### [WHAT YOU WILL DO]
Give back exactly the lines of the entries below from the line with "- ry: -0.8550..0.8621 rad" to the line with "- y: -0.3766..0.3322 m", inclusive, and only those.
▽
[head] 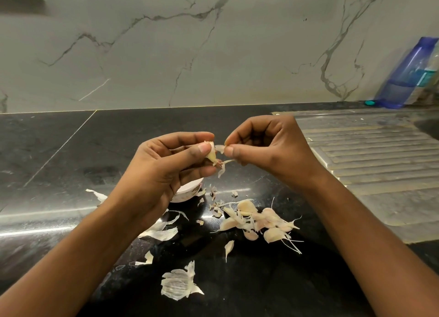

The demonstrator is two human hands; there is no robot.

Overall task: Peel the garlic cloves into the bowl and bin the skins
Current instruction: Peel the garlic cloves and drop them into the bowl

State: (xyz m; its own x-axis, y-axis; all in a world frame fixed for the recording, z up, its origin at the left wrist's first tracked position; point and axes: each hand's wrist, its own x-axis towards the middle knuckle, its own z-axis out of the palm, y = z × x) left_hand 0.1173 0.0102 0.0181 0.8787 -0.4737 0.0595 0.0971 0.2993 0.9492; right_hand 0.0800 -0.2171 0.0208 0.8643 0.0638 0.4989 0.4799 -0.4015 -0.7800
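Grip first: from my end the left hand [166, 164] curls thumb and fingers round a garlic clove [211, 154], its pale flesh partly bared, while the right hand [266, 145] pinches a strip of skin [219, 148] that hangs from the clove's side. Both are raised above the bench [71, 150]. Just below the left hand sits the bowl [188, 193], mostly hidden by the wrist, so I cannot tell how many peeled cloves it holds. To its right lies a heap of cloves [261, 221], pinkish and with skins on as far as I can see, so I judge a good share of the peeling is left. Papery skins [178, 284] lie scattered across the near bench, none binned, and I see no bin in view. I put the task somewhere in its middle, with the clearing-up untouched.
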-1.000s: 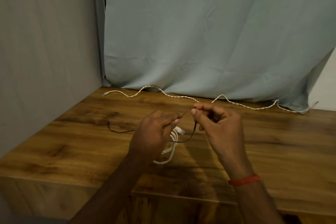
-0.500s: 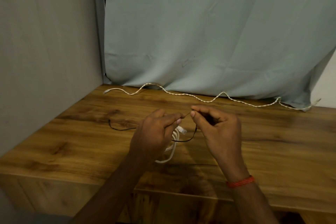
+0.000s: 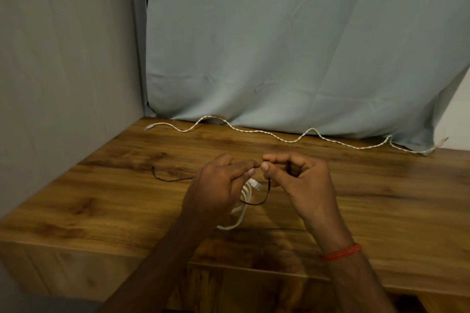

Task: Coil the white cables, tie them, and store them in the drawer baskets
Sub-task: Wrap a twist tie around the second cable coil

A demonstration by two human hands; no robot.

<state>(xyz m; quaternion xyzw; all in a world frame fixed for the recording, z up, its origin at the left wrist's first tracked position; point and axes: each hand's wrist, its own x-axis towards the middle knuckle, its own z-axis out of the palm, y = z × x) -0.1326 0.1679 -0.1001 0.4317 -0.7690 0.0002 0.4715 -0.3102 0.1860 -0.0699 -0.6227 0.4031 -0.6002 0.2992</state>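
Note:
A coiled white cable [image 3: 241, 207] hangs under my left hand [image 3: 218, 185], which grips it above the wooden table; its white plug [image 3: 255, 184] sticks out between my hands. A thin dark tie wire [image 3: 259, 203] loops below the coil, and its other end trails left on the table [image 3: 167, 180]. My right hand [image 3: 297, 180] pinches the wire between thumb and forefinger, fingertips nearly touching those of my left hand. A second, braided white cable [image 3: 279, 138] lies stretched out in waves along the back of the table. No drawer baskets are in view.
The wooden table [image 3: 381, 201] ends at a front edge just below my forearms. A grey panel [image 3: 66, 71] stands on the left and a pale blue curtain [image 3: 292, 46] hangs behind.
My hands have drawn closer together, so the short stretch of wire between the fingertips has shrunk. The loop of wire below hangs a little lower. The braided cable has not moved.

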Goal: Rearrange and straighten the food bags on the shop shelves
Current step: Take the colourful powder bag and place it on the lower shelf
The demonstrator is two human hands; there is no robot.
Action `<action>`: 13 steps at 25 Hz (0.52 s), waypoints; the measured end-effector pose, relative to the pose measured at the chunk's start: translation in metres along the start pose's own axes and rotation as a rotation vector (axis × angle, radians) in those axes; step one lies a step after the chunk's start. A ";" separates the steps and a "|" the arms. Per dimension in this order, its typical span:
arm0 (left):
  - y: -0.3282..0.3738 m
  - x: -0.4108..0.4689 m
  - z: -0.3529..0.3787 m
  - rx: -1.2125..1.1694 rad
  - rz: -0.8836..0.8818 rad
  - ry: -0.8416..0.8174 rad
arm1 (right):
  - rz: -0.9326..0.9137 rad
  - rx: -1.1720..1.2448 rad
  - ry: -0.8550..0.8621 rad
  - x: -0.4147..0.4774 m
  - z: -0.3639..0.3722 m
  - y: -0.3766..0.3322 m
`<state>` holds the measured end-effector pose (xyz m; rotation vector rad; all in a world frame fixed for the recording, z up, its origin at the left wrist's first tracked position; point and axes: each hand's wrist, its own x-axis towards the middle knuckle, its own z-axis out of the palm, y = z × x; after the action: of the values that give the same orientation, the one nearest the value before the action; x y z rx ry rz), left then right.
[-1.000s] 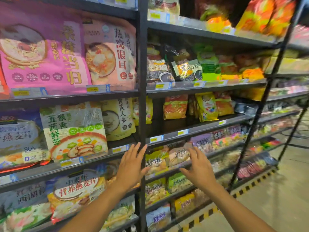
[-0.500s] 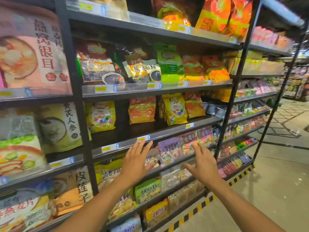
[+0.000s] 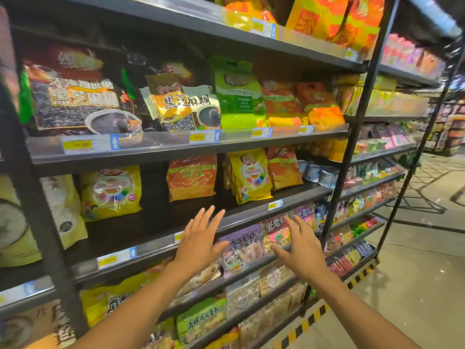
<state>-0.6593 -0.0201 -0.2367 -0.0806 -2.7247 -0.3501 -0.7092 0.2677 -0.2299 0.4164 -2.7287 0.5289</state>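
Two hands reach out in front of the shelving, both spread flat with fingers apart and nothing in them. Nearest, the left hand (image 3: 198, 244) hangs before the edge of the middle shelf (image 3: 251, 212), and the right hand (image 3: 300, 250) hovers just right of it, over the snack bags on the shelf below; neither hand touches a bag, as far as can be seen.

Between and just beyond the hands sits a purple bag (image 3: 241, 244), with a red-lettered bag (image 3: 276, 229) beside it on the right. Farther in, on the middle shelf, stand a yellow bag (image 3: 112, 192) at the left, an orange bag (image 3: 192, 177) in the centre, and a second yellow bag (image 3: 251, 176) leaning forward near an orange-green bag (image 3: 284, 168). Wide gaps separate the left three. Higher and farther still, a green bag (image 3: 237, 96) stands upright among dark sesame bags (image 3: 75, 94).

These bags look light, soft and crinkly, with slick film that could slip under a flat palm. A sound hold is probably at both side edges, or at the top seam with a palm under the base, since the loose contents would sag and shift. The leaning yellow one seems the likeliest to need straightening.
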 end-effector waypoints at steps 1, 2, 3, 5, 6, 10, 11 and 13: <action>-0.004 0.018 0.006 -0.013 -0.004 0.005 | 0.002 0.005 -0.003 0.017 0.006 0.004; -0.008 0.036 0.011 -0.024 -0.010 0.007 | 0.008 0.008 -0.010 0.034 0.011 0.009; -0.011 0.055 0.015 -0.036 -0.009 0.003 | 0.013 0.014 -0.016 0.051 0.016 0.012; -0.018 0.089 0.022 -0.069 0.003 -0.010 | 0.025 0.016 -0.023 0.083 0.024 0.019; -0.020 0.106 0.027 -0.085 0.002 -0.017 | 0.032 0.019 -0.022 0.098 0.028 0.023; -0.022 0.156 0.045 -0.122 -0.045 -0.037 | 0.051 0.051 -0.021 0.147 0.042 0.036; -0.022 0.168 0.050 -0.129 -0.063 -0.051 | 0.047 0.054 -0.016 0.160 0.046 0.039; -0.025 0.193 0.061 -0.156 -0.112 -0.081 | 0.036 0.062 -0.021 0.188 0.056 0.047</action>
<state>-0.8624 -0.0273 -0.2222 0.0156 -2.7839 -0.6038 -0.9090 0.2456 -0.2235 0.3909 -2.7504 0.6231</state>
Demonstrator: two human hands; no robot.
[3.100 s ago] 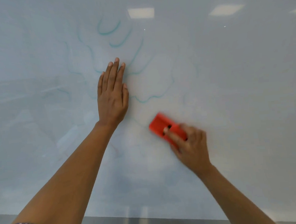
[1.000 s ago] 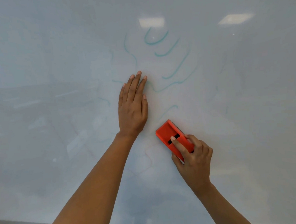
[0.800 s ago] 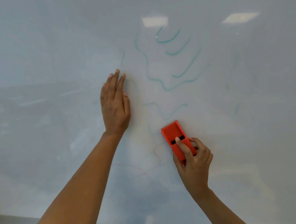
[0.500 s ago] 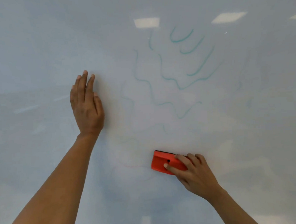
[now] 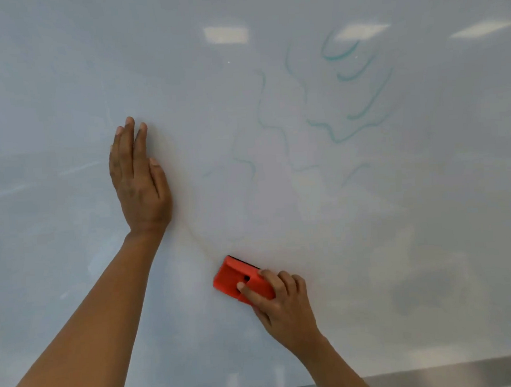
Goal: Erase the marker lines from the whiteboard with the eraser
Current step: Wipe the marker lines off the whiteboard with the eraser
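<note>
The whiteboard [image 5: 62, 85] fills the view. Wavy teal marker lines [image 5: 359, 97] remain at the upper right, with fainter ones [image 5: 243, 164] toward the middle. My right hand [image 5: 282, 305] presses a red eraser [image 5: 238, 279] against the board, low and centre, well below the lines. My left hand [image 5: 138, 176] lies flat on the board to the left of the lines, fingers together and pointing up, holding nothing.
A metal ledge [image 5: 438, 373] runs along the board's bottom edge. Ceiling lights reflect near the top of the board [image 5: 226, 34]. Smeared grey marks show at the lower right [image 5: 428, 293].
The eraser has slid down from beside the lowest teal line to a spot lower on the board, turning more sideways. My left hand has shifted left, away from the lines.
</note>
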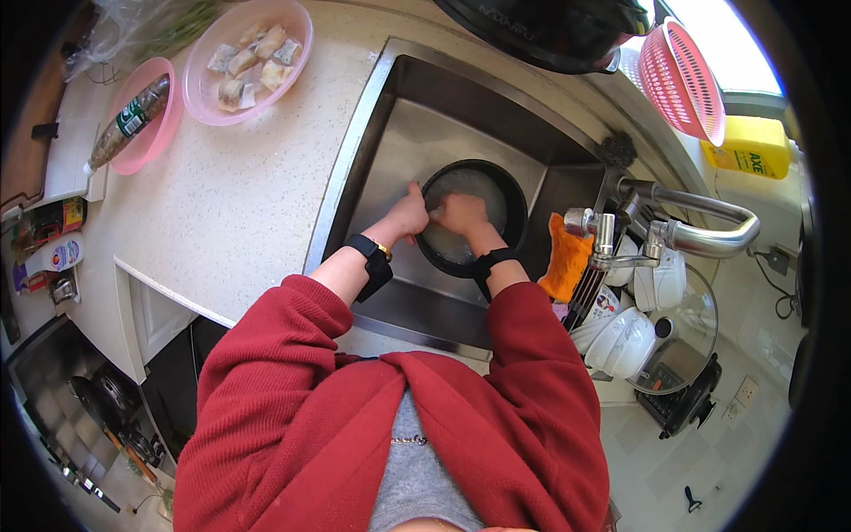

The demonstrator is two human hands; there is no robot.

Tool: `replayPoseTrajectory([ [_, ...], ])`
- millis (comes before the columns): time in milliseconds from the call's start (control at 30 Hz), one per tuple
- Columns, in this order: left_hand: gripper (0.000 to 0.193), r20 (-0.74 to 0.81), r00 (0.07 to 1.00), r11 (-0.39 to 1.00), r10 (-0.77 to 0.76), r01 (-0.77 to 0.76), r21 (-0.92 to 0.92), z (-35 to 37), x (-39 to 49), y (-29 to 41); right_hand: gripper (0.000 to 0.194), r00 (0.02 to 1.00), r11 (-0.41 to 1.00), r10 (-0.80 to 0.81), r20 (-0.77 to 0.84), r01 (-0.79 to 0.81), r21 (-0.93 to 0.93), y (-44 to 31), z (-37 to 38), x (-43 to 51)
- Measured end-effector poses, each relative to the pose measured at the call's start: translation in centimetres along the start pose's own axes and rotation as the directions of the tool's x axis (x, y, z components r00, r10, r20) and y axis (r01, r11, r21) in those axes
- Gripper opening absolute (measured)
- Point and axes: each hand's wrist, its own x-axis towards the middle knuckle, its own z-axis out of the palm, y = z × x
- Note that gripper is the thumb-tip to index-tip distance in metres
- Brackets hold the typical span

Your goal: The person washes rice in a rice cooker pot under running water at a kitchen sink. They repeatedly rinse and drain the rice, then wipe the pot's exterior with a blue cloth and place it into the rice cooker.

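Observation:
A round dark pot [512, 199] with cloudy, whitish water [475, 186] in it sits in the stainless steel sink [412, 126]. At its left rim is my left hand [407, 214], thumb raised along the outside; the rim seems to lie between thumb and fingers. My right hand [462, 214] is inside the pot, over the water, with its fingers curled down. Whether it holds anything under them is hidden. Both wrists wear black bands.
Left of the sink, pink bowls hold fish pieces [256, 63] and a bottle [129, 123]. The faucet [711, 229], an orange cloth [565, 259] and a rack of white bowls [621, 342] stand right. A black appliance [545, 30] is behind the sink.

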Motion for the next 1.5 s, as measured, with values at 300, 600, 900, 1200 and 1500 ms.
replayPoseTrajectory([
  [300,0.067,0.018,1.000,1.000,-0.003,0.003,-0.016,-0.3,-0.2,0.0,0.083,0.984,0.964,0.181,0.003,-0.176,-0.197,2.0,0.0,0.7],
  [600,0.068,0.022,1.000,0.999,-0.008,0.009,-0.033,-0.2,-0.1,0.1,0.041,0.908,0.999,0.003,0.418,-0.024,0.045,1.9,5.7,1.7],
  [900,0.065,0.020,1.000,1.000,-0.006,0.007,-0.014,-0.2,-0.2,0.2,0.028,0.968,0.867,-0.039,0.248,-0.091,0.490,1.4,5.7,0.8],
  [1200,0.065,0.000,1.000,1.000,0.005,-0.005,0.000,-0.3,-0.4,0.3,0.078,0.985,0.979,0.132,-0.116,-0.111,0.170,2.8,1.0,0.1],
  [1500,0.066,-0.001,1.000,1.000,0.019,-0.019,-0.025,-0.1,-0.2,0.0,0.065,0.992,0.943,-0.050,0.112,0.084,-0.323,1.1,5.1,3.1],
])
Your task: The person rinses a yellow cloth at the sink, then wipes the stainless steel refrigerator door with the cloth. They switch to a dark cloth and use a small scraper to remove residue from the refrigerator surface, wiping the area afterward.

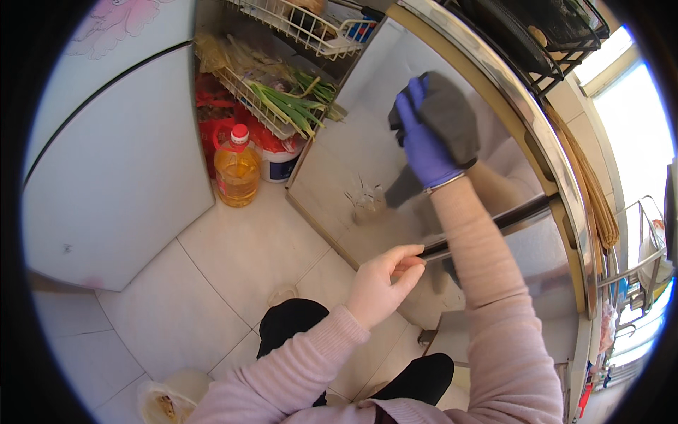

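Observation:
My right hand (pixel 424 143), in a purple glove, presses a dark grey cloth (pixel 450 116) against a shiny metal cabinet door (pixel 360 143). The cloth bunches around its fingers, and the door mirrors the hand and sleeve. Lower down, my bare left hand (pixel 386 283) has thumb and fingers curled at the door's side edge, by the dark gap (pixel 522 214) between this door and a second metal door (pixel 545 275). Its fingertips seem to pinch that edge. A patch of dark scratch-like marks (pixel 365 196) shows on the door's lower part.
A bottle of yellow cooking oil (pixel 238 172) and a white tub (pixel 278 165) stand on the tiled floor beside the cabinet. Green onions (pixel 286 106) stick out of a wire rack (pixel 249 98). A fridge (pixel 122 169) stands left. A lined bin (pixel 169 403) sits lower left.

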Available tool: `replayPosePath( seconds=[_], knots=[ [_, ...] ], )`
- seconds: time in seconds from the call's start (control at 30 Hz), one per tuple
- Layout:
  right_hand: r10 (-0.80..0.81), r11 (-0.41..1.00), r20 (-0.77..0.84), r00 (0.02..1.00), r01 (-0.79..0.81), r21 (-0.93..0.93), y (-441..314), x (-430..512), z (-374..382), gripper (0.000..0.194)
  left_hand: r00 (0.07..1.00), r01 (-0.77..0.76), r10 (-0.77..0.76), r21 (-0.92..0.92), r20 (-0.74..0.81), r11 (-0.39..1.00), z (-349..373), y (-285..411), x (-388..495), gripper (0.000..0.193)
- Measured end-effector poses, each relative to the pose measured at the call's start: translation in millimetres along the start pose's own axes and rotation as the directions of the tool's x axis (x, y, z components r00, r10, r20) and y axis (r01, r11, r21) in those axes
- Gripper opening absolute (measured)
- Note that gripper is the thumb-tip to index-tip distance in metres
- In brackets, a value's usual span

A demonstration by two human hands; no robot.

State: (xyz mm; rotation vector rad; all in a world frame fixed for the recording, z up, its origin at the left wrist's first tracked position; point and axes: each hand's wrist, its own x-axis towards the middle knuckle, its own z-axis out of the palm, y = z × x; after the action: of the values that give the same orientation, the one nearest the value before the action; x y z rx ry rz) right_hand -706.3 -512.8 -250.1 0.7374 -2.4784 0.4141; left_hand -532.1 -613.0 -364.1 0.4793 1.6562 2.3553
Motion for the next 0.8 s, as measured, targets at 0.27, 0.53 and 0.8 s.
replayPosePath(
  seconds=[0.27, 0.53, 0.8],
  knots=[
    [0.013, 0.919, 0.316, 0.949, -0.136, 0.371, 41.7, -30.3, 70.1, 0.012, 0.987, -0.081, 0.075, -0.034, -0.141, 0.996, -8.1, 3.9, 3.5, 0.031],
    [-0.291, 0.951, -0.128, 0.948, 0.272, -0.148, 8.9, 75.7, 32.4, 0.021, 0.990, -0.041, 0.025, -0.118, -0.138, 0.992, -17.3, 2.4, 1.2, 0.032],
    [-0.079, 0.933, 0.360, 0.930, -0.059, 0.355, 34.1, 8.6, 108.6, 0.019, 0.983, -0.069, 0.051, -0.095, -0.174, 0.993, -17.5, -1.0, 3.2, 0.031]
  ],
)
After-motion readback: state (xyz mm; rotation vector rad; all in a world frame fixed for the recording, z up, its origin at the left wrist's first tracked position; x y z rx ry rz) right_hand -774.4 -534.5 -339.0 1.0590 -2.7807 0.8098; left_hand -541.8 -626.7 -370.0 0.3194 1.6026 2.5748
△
### [ANSWER SPACE]
  - ry: -0.8550..0.8621 rad
  - x: -0.4147..0.4774 m
  - z: -0.3639..0.3722 m
  - y: -0.3766..0.3322 m

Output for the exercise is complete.